WORK TASK:
Look below for the lines from the one with "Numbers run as" to the one with "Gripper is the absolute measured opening", and copy exactly those lines, both ends included.

─── INFORMATION SUPPLIED ───

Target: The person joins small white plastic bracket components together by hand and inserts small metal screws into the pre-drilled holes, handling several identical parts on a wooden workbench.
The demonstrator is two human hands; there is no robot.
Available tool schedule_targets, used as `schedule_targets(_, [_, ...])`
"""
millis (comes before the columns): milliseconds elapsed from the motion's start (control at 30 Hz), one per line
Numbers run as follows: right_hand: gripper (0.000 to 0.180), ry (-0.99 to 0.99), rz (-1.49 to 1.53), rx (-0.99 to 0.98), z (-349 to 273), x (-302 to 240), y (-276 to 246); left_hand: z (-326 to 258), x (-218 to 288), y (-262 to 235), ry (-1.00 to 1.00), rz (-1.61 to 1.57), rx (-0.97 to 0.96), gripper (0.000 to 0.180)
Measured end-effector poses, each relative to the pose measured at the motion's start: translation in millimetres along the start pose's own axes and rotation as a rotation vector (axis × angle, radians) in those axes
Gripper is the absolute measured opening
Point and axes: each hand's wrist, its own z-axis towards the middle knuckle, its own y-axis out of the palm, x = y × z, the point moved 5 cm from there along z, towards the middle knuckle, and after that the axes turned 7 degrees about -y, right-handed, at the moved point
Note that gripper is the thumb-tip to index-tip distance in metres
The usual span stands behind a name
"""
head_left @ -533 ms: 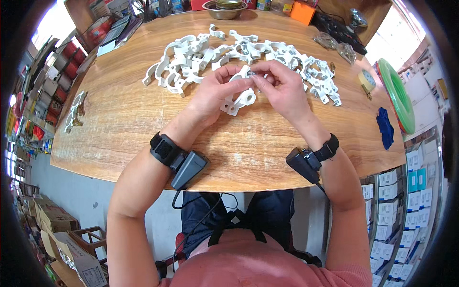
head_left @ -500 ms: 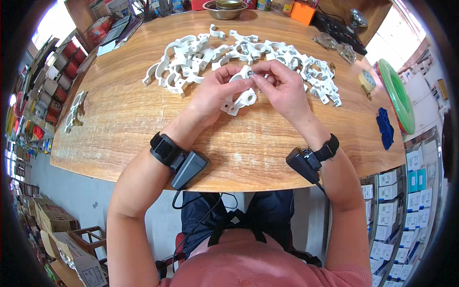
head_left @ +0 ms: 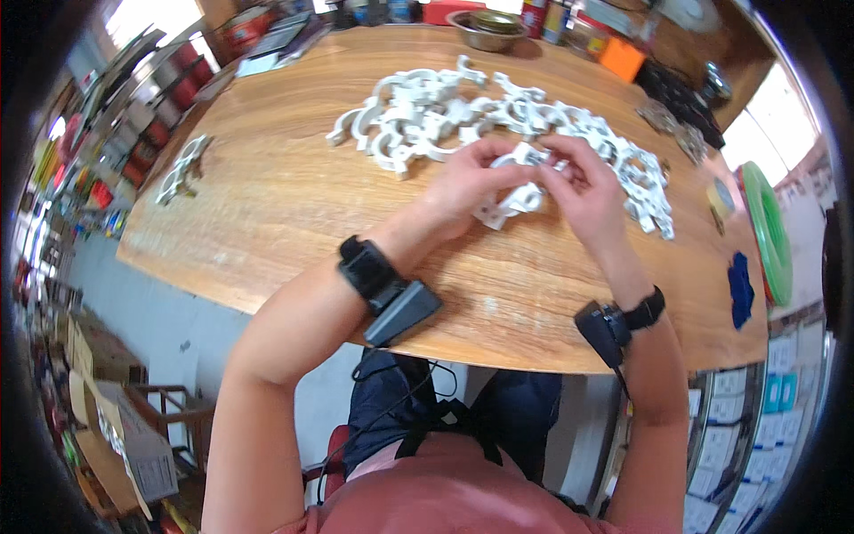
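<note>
My left hand is closed on a white plastic pipe clamp, whose curved arm and flat lug show below my fingers. My right hand meets it at the upper end of the clamp. Its thumb and fingertips are pinched on a small metal screw, blurred and partly hidden by the fingers. Just beyond both hands lies a pile of white pipe clamps, stretching to the right, where smaller clamp pieces lie together.
Apart at the left lies another clamp piece. A metal bowl and an orange box stand at the back. Along the right are a tape roll, a dark blue cloth and a green coil. Both wrists carry black strapped devices.
The whole view has shifted and tilted, so the table and hands appear farther right and lower. Both hands stay together at the same clamp.
</note>
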Motion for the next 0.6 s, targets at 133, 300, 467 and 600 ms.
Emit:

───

FINAL ANSWER:
Numbers run as follows: right_hand: gripper (0.000 to 0.180), ry (-0.99 to 0.99), rz (-1.49 to 1.53), rx (-0.99 to 0.98), z (-349 to 273), x (-302 to 240), y (-276 to 246); left_hand: z (-326 to 258), x (-218 to 288), y (-262 to 235), ry (-1.00 to 1.00), rz (-1.61 to 1.57), rx (-0.97 to 0.96), gripper (0.000 to 0.180)
Measured end-effector poses, each relative to the pose measured at the motion's start: translation in millimetres along the start pose's own axes and rotation as a rotation vector (axis × angle, radians) in those axes
Gripper is the absolute measured opening

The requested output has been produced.